• _Your objective_
Where a line holds the word "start", copy it from the records.

Dataset records:

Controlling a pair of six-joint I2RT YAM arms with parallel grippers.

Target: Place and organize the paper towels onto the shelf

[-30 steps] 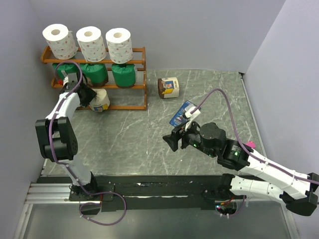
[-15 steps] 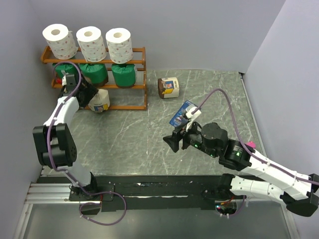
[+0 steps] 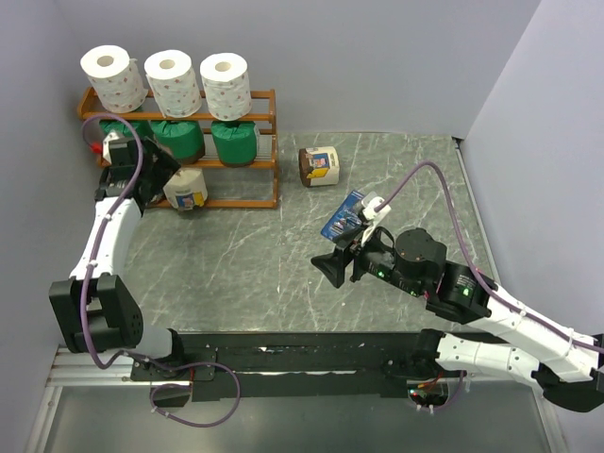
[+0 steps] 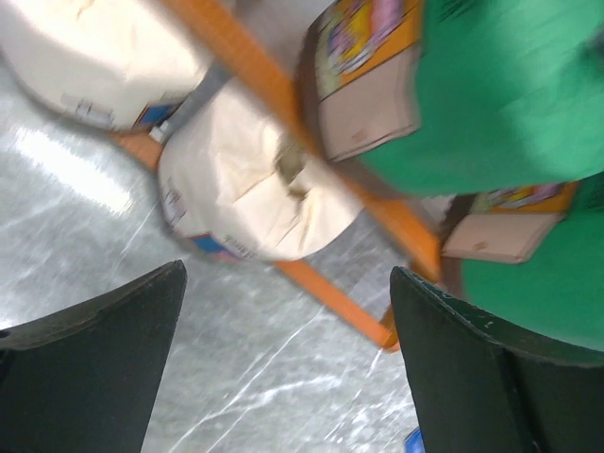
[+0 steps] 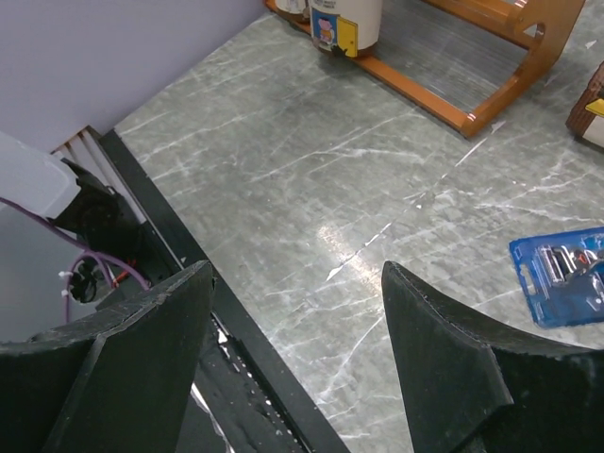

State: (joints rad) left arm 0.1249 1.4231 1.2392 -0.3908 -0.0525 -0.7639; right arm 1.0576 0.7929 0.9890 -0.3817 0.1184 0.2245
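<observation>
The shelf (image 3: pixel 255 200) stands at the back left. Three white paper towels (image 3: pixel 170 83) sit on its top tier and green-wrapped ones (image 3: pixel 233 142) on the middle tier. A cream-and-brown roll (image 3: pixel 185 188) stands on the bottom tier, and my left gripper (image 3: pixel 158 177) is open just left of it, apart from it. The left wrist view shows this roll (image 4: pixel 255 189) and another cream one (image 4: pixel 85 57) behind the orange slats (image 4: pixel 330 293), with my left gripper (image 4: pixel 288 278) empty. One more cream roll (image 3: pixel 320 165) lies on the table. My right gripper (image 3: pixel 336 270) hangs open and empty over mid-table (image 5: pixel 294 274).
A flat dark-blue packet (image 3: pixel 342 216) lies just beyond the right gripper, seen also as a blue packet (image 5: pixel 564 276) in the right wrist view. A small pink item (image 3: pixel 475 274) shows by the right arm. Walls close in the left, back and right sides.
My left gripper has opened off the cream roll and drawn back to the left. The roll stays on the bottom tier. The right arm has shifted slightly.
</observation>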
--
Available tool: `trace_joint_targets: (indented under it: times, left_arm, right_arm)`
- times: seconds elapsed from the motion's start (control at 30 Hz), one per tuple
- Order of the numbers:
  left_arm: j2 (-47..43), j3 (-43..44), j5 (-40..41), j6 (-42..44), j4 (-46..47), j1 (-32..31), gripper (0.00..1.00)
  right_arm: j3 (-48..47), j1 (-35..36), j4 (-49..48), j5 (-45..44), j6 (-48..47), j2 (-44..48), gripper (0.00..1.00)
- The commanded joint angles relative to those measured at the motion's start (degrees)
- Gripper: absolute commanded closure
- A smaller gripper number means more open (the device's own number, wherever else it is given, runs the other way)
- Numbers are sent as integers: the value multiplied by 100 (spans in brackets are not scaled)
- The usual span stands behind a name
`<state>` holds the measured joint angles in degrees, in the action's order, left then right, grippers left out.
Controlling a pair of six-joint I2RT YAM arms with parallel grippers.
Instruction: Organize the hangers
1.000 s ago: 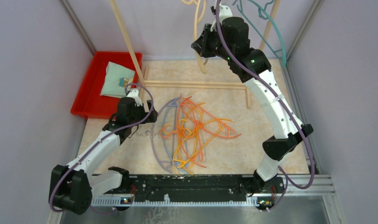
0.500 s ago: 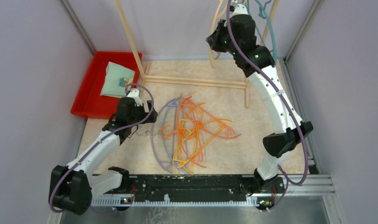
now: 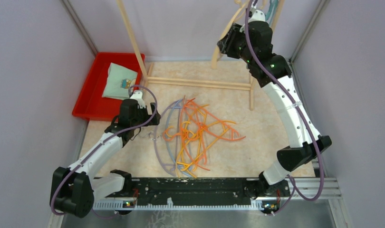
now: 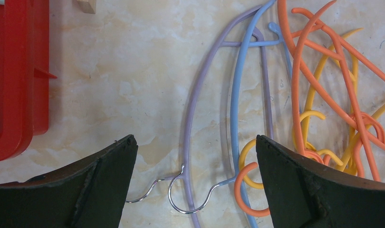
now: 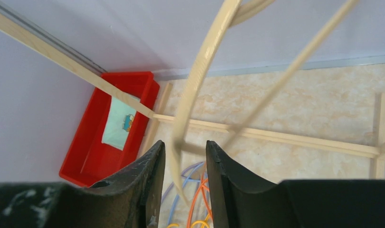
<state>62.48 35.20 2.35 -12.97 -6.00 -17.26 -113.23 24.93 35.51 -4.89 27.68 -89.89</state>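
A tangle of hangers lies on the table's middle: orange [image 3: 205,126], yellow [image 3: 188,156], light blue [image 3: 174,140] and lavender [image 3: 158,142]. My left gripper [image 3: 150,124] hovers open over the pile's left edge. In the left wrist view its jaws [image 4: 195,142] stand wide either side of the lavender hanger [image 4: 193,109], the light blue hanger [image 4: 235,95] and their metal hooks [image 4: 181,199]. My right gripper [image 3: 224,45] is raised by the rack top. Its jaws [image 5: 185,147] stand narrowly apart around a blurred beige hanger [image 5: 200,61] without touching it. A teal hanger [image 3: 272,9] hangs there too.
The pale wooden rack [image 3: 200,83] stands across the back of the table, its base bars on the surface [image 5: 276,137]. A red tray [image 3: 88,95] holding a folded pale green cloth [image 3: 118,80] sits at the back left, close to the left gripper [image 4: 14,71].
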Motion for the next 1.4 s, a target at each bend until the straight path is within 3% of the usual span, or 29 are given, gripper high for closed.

• _Answer below_
- times: seconds elapsed from the motion's start (control at 30 Hz), one per tuple
- The commanded joint angles relative to those measured at the motion's start (degrees)

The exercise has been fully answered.